# "Sassy Girl Creations" 2012 Breast Cancer Awareness Dress



## sassy's mommy (Aug 29, 2005)

Many of you know that I make custom little doggie clothes, mostly for Sassy and a few of her friends here and there. Anyway, being a breast cancer survivor, Breast Cancer Awareness is a cause I don't take lightly. This year Sassy's dress was very unique. The little butterfly has the pink ribbon as her body, and the words in the wings say: Love, Courage, Faith, & Hope. The skirt has ladies representing various stages of hair growth due to treatments. Some are bald, some are wearing scarfs, some have very short boyish hair, etc. There is a little blingy thingy on the ribbon at the waist. Sassy thought that any girl having a bad hair day (week, month, year) deserved a little bling. We were in NC during the month of Oct. and Sassy wore this dress for most of our outings. She and the dress got a lot of attention. Just wanted to share with our SM friends a picture of her pretty dress.


----------



## edelweiss (Apr 23, 2010)

What an absolutely original & fantastic creation Pat! I am sure Sassy wore this w/pride!


----------



## Furbabies mom (Jul 25, 2011)

That is really beautiful, and what an inspiring creation.


----------



## gigigirlz (Jun 18, 2007)

how precious....I love it....


----------



## maltese#1fan (Feb 20, 2012)

That is beautiful.


----------



## Sylie (Apr 4, 2011)

So pretty!!!!


----------



## Zoe's Mom88 (Apr 25, 2011)

WOW....that is beautiful. You are very talented indeed. I love it!


----------



## sassy's mommy (Aug 29, 2005)

edelweiss said:


> What an absolutely original & fantastic creation Pat! I am sure Sassy wore this w/pride!

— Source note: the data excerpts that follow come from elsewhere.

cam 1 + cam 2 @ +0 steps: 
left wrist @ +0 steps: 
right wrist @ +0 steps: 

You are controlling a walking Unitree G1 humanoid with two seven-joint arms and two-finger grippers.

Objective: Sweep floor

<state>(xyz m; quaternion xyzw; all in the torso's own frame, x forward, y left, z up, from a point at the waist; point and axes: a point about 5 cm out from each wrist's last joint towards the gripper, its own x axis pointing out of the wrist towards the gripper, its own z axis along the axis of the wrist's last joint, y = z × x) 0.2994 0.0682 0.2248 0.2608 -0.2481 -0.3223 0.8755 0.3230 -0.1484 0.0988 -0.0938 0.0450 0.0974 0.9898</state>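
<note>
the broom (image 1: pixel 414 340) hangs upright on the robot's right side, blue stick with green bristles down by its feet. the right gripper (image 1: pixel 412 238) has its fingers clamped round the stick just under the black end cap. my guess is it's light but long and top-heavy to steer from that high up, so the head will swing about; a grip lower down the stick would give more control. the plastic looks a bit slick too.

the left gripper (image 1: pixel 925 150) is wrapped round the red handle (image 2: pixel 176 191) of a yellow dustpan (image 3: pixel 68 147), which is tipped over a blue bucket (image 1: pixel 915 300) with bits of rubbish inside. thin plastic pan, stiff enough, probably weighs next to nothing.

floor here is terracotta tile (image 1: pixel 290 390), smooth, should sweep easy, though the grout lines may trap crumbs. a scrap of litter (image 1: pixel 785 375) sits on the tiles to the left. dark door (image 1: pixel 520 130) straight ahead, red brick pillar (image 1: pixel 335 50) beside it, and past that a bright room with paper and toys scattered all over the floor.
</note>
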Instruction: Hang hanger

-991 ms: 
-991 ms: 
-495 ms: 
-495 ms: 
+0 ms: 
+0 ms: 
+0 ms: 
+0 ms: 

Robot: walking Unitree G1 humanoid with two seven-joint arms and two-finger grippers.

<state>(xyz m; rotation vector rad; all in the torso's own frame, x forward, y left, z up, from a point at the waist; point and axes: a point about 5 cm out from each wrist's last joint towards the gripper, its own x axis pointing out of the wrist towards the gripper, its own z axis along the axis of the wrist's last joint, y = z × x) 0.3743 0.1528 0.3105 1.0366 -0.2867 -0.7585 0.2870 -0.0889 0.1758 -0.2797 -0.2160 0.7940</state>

Sandi, one thing I loved about this dress is all of the colors. It turned out so pretty. 



Furbabies mom said:


> That is really beautiful, and what an inspiring creation.


Thank you! 



gigigirlz said:


> how precious....I love it....


Thank you! 



maltese#1fan said:


> That is beautiful.


Thank you! 



Sylie said:


> So pretty!!!!


 Thank you!


----------



## dragonsdawn (Jul 23, 2012)

It is a beautiful way to show support. My mom is a 12 yr survivor so i to take it seriously.


----------



## sassy's mommy (Aug 29, 2005)

dragonsdawn said:


> It is a beautiful way to show support. My mom is a 12 yr survivor so i to take it seriously.


 That is great for your mom....I am going on 18 yrs. :chili::chili:


----------



## eiksaa (Jun 8, 2012)

Oh my, that is beautiful.


----------



## angelgirl599 (Apr 8, 2009)

Beautiful, Pat! The details on the dress are amazing.


----------



## Grace'sMom (Feb 22, 2012)

I love that dress!


----------



## chichi (Apr 12, 2007)

Wow Pat, that dress is gorgeous, you are so talented!!


----------



## Alexa (Aug 6, 2009)

Pat, that's another beautiful and unique creation dedicated to a very special occasion. 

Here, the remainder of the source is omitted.